* **WORK TO BE COMPLETED**
The whole listing is to be repeated exactly. Add nothing.

* **COLLECTED DATA**
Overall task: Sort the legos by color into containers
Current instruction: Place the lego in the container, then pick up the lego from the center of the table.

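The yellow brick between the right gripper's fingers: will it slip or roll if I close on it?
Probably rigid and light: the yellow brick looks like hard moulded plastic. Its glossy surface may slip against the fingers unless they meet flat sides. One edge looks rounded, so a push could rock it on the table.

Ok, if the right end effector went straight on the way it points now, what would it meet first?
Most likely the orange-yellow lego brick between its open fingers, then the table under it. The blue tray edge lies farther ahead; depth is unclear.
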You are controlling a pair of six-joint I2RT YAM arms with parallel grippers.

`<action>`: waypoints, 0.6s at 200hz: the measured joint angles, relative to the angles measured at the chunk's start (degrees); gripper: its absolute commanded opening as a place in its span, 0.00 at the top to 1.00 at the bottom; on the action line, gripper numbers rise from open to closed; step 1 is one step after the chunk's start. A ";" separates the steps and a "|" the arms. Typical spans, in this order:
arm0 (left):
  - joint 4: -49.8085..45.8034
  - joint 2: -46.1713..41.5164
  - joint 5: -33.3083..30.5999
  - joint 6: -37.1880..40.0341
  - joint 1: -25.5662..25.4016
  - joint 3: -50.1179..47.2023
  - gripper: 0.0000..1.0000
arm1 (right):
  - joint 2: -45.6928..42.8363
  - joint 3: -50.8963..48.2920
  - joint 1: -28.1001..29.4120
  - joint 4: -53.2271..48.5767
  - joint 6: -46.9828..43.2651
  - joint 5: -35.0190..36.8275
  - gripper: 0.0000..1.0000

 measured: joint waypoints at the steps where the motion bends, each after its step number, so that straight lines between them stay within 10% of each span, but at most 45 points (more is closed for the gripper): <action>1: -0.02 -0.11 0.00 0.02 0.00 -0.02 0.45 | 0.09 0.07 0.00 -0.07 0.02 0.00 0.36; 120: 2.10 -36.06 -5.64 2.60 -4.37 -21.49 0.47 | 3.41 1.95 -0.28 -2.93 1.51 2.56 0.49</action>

* **SOLUTION FOR THIS TASK**
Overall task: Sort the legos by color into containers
Current instruction: Place the lego in the container, then pick up the lego from the center of the table.

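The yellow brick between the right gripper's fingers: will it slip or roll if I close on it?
Probably rigid and light: the yellow brick looks like hard moulded plastic. Its glossy surface may slip against the fingers unless they meet flat sides. One edge looks rounded, so a push could rock it on the table.

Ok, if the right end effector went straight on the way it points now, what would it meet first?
Most likely the orange-yellow lego brick between its open fingers, then the table under it. The blue tray edge lies farther ahead; depth is unclear.
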You are controlling a pair of six-joint I2RT YAM arms with parallel grippers.

`<action>`: waypoints, 0.6s at 200hz: the measured joint angles, relative to the angles measured at the chunk's start (degrees); gripper: its absolute commanded opening as a place in its span, 0.00 at the top to 1.00 at the bottom; on the action line, gripper numbers rise from open to closed; step 1 is one step after the chunk's start. A ";" separates the steps and a "|" the arms. Typical spans, in this order:
arm0 (left):
  - joint 4: -49.8085..45.8034
  - joint 2: -46.1713..41.5164
  - joint 5: -33.3083..30.5999
  - joint 6: -37.1880..40.0341
  - joint 1: -25.5662..25.4016
  - joint 3: -50.1179..47.2023
  - gripper: 0.0000..1.0000
arm1 (right):
  - joint 2: -45.6928..42.8363
  - joint 3: -50.8963..48.2920
  - joint 1: -28.1001..29.4120
  - joint 4: -53.2271..48.5767
  - joint 6: -46.9828..43.2651
  - joint 5: -35.0190..36.8275
  - gripper: 0.0000..1.0000

 measured: joint waypoints at the steps where the motion bends, each after its step number, so that straight lines between them stay within 10% of each span, but at most 45 points (more is closed for the gripper): <action>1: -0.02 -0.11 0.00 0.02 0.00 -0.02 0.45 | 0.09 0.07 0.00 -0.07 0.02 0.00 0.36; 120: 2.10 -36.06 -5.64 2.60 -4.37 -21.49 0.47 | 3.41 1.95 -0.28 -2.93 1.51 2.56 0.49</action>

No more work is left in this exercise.